§ **What is expected**: Each line of the data must be reproduced as it appears.

§ **Given data**:
___

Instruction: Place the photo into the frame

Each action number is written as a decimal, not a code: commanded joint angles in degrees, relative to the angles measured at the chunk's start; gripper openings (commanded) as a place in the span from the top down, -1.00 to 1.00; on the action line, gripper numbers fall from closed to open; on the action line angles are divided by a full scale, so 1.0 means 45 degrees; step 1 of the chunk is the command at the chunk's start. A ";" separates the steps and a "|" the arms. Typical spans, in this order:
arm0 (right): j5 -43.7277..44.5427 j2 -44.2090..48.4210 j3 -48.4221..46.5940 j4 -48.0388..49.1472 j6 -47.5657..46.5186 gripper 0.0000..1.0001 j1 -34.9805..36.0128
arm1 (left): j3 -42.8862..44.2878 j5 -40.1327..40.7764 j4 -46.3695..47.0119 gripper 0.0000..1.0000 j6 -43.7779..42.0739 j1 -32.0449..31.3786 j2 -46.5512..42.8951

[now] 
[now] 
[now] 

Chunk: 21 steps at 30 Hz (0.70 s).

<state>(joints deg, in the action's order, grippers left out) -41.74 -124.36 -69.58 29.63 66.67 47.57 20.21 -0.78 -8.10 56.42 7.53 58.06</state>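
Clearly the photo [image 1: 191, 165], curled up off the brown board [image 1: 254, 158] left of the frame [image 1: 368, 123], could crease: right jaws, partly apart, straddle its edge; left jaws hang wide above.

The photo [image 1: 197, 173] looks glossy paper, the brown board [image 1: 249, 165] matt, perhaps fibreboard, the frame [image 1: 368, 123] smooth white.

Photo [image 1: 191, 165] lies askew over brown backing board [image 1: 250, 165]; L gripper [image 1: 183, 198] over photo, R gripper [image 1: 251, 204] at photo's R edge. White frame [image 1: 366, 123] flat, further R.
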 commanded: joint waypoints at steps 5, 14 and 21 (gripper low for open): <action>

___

§ **The completed task**:
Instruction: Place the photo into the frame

Each action number is written as a decimal, not a code: commanded joint angles in degrees, relative to the angles measured at the chunk's start; gripper openings (commanded) as a place in the span from the top down, -1.00 to 1.00; on the action line, gripper numbers fall from closed to open; on the action line angles are divided by a full scale, so 1.0 means 45 degrees; step 1 of the chunk is the command at the chunk's start. A ";" separates the steps and a "|" the arms. Typical spans, in this order:
arm0 (right): j5 -43.7277..44.5427 j2 -44.2090..48.4210 j3 -48.4221..46.5940 j4 -48.0388..49.1472 j6 -47.5657..46.5186 gripper 0.0000..1.0001 j1 -34.9805..36.0128
arm1 (left): j3 -42.8862..44.2878 j5 -40.1327..40.7764 j4 -46.3695..47.0119 gripper 0.0000..1.0000 j6 -43.7779..42.0739 j1 -32.0449..31.3786 j2 -46.5512..42.8951

[now] 
[now] 
[now] 

Chunk: 21 steps at 30 Hz (0.70 s).

<state>(joints deg, in the action's order, grippers left out) -41.74 -124.36 -69.58 29.63 66.67 47.57 20.21 -0.78 -8.10 56.42 7.53 58.06</state>
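Clearly the photo [image 1: 191, 165], curled up off the brown board [image 1: 254, 158] left of the frame [image 1: 368, 123], could crease: right jaws, partly apart, straddle its edge; left jaws hang wide above.

The photo [image 1: 197, 173] looks glossy paper, the brown board [image 1: 249, 165] matt, perhaps fibreboard, the frame [image 1: 368, 123] smooth white.

Photo [image 1: 191, 165] lies askew over brown backing board [image 1: 250, 165]; L gripper [image 1: 183, 198] over photo, R gripper [image 1: 251, 204] at photo's R edge. White frame [image 1: 366, 123] flat, further R.
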 commanded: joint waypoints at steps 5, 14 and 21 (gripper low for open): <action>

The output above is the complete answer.